▸ **Source records**
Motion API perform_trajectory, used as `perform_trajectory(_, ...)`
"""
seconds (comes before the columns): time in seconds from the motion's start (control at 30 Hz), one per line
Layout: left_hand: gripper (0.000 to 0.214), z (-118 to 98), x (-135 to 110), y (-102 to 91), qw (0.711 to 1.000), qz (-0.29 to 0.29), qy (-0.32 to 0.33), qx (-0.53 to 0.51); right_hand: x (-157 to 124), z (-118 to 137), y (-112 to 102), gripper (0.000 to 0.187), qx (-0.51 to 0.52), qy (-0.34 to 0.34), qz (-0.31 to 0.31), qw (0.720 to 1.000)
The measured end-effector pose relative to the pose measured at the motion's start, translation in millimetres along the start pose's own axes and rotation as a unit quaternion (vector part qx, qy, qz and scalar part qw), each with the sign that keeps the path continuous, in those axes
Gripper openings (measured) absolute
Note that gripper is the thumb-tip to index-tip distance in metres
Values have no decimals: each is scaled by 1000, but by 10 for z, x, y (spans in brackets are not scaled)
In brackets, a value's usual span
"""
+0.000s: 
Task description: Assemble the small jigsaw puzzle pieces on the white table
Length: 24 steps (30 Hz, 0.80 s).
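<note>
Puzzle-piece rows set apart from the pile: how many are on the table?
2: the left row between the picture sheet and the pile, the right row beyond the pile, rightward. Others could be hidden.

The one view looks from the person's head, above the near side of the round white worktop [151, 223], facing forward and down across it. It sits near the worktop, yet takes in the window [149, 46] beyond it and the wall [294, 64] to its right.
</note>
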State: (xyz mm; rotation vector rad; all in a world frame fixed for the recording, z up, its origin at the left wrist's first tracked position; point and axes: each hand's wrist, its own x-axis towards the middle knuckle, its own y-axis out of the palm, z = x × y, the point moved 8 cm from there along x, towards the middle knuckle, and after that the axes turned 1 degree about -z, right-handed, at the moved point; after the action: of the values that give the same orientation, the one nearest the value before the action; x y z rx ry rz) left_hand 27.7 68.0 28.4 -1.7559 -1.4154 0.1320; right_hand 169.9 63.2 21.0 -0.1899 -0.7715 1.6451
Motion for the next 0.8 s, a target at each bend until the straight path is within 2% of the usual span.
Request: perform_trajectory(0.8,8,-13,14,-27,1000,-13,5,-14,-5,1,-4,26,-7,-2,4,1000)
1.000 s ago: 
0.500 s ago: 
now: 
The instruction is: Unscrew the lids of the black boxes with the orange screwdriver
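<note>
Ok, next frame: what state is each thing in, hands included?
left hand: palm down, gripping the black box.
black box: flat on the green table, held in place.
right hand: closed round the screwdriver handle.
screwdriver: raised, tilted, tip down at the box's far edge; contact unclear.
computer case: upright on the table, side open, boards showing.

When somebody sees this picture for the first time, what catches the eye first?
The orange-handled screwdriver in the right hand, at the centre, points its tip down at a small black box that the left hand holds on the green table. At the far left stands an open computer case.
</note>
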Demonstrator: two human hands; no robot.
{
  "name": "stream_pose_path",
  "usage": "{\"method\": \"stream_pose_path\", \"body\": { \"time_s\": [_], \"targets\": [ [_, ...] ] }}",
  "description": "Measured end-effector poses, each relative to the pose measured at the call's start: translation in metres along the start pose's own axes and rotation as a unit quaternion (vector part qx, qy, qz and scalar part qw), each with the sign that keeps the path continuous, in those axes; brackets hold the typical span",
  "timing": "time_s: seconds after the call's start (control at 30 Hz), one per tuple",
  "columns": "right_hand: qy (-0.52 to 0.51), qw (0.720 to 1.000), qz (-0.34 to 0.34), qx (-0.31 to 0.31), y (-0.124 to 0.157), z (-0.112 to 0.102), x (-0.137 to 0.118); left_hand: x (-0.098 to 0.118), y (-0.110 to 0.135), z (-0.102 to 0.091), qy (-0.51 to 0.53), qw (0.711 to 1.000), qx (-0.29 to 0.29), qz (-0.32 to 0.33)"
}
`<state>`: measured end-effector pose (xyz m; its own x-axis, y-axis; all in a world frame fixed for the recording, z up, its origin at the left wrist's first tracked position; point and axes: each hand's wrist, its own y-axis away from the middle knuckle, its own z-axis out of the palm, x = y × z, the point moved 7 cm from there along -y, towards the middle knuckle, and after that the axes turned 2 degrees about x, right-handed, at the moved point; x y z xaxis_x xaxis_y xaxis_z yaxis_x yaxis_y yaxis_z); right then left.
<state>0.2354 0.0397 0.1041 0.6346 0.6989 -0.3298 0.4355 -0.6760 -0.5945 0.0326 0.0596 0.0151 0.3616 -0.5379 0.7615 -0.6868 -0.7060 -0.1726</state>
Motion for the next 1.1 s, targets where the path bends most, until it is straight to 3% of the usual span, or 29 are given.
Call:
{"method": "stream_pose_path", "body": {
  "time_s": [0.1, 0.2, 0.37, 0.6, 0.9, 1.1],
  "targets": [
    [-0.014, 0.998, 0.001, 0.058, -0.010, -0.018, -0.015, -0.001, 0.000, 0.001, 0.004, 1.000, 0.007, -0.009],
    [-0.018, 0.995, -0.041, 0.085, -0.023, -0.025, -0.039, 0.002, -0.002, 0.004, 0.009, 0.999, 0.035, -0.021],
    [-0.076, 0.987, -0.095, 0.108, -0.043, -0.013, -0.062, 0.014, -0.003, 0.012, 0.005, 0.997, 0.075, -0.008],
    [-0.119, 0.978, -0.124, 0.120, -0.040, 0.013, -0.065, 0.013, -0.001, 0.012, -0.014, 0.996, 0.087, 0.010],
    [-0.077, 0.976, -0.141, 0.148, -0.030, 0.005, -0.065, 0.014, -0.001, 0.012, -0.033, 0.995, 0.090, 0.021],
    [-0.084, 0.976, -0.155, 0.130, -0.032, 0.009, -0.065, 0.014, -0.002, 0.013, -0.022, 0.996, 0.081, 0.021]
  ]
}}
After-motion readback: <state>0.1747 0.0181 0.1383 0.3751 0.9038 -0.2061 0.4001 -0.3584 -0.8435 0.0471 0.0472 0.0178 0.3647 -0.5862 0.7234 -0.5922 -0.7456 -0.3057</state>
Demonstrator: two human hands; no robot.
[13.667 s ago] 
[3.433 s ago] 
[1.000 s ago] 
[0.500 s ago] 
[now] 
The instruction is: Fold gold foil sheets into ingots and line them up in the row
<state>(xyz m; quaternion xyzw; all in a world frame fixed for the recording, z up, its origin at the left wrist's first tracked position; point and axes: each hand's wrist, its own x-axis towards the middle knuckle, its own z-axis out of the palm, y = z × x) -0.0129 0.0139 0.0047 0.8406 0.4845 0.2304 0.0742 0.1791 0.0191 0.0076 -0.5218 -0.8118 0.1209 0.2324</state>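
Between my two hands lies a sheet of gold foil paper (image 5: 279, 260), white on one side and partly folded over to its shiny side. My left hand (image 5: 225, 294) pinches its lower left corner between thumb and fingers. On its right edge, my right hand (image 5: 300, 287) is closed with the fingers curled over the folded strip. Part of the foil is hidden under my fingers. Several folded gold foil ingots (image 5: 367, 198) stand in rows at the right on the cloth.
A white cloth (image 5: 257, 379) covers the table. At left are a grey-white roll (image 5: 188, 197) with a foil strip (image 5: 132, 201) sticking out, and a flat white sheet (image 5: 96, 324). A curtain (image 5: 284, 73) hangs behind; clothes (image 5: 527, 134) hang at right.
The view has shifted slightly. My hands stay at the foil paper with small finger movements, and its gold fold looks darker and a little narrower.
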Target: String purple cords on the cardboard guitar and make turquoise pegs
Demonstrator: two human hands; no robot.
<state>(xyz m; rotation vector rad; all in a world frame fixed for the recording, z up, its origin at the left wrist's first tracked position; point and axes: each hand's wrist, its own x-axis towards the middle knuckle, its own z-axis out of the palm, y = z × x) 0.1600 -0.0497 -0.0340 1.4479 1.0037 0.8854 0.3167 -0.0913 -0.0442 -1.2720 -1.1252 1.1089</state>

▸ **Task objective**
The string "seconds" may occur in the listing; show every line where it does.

▸ **Worked solution**
seconds (comes before the columns): time in seconds from the motion's start (control at 30 Hz), one per line
  "timing": "time_s: seconds after the call's start (control at 30 Hz), one per tuple",

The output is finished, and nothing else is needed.